Наконец, левый эсер А. Штейнберг, которого можно отнести к последним (и изрядно потускневшим) представителям народнической традиции, восходящей к Герцену, писал уже после большевистского переворота, что революция может победить лишь в новом человеке на новой земле. Достоевскому Штейнберг приписывал убеждение, согласно которому Россия призвана преобразить мир, перенеся преображение Земли из сферы трансцендентного в область имманентной реальности {131}.
А Луначарский, будущий ленинский нарком просвещения, еще в 1908 году связывал достижение «социализма» с приходом нового человека и «нового» мира: «Посыпятся удары, полетит щебень, и из бесформенной глыбы глянет на человека мир высвобождаемого молотом нового очеловеченного мира!» {132}
Сознавал это марксист Луначарский или нет, но его косвенным предшественником на этом пути был не кто иной, как Владимир Соловьев. Именно он обнаруживал в мире формирующуюся божественную идею, которая, будучи воплощена в красоте природы, скрывала царство материи и смерти; назначение же человеческого разума, по Соловьеву, состояло в том, чтобы наполнить собой это царство, вдохнув в природу вечную жизнь {133}.
Еще более очевидным предшественником советских идеалов организации и управления силами природы (этот идеал до сих пор чаще всего рассматривается как результат западного влияния), был сравнительно малоизвестный философ Николай Федоров (1828–1903). Элементы его хилиастических пророчеств, «Общего Дела», обожения всей материи констатировались в самых радикальных, ультрабольшевистских и псевдоматериалистических формах русского мессианизма, в частности, в раннебольшевистском культе машин.

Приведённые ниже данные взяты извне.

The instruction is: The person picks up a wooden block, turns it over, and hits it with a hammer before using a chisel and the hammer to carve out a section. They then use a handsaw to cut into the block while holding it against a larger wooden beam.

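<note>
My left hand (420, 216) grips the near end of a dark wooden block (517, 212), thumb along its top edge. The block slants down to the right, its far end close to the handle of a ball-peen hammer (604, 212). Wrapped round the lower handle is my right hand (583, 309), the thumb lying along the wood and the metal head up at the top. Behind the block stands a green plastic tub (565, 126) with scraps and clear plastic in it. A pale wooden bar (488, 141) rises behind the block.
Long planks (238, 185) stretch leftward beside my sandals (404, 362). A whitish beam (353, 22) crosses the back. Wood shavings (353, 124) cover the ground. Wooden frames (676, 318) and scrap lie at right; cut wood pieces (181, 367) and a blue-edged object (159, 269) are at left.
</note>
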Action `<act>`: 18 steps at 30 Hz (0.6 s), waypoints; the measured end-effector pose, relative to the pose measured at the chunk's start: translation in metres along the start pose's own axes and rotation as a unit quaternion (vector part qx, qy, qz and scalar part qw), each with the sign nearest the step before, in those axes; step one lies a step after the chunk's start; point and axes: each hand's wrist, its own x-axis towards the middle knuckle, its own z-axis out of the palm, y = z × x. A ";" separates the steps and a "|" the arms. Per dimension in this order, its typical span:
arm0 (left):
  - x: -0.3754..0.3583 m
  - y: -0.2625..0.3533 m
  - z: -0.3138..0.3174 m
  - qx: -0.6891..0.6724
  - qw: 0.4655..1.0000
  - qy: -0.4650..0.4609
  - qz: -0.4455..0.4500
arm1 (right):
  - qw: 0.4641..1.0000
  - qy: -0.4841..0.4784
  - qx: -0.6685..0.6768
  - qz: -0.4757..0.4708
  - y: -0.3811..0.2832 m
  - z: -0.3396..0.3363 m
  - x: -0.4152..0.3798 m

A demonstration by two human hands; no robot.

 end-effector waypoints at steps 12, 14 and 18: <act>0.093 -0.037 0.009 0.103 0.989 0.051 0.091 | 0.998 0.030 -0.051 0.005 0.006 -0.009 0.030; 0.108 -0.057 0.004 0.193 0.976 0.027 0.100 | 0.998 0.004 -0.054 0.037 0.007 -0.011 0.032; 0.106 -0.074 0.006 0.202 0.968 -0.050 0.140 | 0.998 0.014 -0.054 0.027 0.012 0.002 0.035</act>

Мистическую идеологию Федорова (он испытал сильное влияние славянофильской традиции, а по своим политическим взглядам был ультрамонархистом) можно считать одним из крайних примеров, иллюстрирующих психологию русского максимализма. Пассивное отношение к мирозданию, готовность терпеть его таким, каково оно есть, — по Федорову, не что иное, как оправдание универсального, космического страдания {134}.
Относясь к злу, переполняющему природу, «реалистически», и тем самым узаконивая его, человек забыл о той победе над злом, что некогда была одержана благодаря Воскресению Христову. Федоров ожидал того, что Воскресение продолжится, охватив все живое, — вплоть до полного обожения Вселенной. Географии предстояло, с его точки зрения, сделаться сакральной наукой {135}. Ибо не только Палестина, но вся Земля должна была стать Святой землей; не только ветхозаветную, но и всемирную историю надлежало рассматривать в качестве священной {136}.
Это преображение всего земного предполагало, по Федорову, всеобщее воскресение мертвых. Последнее он интерпретировал в сугубо рационалистическом духе — как результат целенаправленной деятельности человека, точнее — как своеобразное научнотехническое предприятие. (В 1914 году почитатели Федорова провозгласили лозунг: «Смертные всего мира — соединяйтесь». У Федорова были поклонники и среди людей, занимавших ответственные посты в органах советской власти. Федоровская идея, по крайней мере, символически нашла свое выражение в большевистской традиции, о чем свидетельствует посмертное бальзамирование В. И. Ленина) [10] {137}.